LONDON (Reuters) - British jazz-age trumpet maestro Humphrey Lyttleton, fondly known as “Humph” who later made a seamless transition to radio presenter and quiz-master has died at the age of 86, his website has announced.
The master of the innuendo, whose ready smile and quick wit won him an army of admirers in his many other incarnations as a cartoonist, writer and radio host, had been admitted to hospital earlier this week for heart surgery.
“Humph died peacefully with his family and friends around him,” it said on Friday. “We would like to thank everyone for their support.”
The BBC, where Lyttleton spent much of his later career as a host for both radio music shows and television quiz programs, added its voice to the tributes to one of the stalwarts of popular broadcasting.
“Humphrey Lyttelton will leave an enormous gap not just in British cultural life as a whole but in the lives of many millions of listeners,” said BBC director general Mark Thompson.
“One of the towering figures of British jazz, he excelled too as a writer, cartoonist, humorist and of course as a broadcaster on television and radio.

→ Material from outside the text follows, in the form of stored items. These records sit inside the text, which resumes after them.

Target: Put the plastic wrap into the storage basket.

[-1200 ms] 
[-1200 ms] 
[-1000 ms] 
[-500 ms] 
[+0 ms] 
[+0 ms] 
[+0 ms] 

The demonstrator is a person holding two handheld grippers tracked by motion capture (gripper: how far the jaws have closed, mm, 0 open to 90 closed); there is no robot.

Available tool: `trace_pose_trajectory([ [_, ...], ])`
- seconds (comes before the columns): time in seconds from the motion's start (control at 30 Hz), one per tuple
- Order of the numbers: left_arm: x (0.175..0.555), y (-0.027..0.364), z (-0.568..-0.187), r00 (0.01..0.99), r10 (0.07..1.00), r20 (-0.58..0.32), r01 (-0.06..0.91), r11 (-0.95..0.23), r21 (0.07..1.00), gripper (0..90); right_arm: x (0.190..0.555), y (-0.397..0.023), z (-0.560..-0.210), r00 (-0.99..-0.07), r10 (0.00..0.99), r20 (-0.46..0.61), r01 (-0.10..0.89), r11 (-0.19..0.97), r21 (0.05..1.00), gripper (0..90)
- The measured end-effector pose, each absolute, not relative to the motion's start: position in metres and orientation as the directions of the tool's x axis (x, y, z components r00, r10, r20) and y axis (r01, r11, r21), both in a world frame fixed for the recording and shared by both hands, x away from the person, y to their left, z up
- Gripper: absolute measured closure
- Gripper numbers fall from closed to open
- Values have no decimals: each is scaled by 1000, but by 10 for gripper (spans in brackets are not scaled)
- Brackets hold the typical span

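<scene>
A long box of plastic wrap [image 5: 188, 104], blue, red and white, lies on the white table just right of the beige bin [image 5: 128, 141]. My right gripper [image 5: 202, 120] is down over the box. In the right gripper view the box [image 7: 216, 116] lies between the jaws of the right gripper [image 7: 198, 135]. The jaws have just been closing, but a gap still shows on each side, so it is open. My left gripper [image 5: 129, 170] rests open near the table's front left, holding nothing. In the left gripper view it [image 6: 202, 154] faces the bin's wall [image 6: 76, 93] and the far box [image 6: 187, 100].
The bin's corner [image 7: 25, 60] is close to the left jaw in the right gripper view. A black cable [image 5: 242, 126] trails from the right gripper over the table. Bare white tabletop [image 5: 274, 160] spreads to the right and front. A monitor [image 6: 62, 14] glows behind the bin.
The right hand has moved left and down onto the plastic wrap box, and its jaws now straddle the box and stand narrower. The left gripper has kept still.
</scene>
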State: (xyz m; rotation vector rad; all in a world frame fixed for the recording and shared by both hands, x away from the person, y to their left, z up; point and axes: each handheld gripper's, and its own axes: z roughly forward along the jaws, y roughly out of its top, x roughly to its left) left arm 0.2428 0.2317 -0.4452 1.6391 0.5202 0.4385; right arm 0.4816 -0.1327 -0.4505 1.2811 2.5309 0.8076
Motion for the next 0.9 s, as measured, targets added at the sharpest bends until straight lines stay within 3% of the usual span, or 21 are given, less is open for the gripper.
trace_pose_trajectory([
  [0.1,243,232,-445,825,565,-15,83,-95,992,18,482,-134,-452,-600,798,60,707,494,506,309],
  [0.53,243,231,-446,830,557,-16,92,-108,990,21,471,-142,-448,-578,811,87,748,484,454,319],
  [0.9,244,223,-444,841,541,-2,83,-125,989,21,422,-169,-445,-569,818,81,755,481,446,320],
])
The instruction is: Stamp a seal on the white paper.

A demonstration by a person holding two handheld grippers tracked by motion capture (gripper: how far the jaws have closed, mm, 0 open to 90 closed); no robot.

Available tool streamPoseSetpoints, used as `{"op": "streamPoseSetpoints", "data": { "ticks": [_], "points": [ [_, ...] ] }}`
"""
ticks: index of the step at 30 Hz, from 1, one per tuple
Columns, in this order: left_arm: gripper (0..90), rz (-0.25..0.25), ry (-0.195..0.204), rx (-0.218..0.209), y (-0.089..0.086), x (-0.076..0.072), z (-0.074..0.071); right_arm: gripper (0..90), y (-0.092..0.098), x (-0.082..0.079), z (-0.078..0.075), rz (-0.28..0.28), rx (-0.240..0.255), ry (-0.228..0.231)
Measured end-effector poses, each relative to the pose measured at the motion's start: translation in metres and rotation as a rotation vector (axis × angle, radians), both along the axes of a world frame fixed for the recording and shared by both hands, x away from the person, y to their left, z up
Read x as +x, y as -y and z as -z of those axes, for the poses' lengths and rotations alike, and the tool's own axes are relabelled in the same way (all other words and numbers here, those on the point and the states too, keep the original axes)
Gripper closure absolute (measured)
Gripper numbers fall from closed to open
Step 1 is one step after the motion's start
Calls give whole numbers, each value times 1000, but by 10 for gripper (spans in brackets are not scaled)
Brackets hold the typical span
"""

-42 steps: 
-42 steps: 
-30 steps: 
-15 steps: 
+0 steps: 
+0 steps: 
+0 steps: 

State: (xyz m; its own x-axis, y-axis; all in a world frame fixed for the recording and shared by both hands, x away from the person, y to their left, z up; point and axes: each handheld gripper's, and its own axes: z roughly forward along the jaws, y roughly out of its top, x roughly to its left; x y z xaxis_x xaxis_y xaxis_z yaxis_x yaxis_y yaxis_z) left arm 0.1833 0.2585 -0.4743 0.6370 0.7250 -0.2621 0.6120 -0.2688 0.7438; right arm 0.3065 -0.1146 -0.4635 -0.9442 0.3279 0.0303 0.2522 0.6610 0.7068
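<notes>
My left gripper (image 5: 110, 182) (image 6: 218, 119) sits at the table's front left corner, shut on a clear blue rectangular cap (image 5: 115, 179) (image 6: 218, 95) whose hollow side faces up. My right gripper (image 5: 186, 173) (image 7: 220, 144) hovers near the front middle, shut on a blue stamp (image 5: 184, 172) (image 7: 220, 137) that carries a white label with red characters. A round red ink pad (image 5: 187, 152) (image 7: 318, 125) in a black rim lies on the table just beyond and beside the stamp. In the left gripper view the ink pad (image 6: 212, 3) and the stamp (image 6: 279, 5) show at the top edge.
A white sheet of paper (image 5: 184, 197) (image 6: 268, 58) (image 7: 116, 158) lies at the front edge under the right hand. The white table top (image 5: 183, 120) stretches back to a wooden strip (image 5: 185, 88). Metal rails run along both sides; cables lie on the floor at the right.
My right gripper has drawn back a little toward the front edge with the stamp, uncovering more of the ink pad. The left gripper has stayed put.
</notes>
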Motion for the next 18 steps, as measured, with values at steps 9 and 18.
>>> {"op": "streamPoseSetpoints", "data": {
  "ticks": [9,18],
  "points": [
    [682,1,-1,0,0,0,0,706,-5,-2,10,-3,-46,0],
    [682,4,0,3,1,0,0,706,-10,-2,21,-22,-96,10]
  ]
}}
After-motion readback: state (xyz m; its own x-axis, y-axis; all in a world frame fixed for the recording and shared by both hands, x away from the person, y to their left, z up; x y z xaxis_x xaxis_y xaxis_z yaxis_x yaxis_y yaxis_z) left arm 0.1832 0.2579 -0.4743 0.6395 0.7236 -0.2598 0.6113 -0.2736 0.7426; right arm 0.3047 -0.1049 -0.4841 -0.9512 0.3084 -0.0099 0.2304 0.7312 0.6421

“He was a unique, irreplaceable talent. Like his many fans, we owe him an enormous debt of gratitude. Like them, all of us at the BBC feel a tremendous sense of loss.”
Lyttleton, born on May 23, 1921, had a privileged upbringing but did not let that get in his way as he moved into the seamy world of jazz.
The son of a senior Eton schoolmaster and educated at the same upper crust school, Lyttleton discovered jazz at an early age, inspired by trumpeters like America’s Louis Armstrong.
His first, inadvertent, broadcast recording is still in the BBC archives when he took to a wheelbarrow with his trumpet to celebrate the end of World War Two on May 8, 1945.
From the barrow he joined the Daily Mail as a cartoonist at the same time as following a burgeoning career as a jazz trumpeter.
His Bad Penny Blues became the first British jazz record to enter the top 20 in 1956. That same year his Lyttelton Band supported Louis Armstrong in London.
For 40 years from 1967 to 2007 Lyttleton was a frequent presenter on BBC radio’s “The Best of Jazz,” and in 1972 he added the radio quiz program “I’m Sorry I Haven’t a Clue” — a program he led until a week before his death on Friday.
The program regularly attracted audiences of two million.
A father-of-four Lyttleton, who was a long-standing president of the Society For Italic Handwriting, married twice, first in 1948 and then again following divorce in 1952.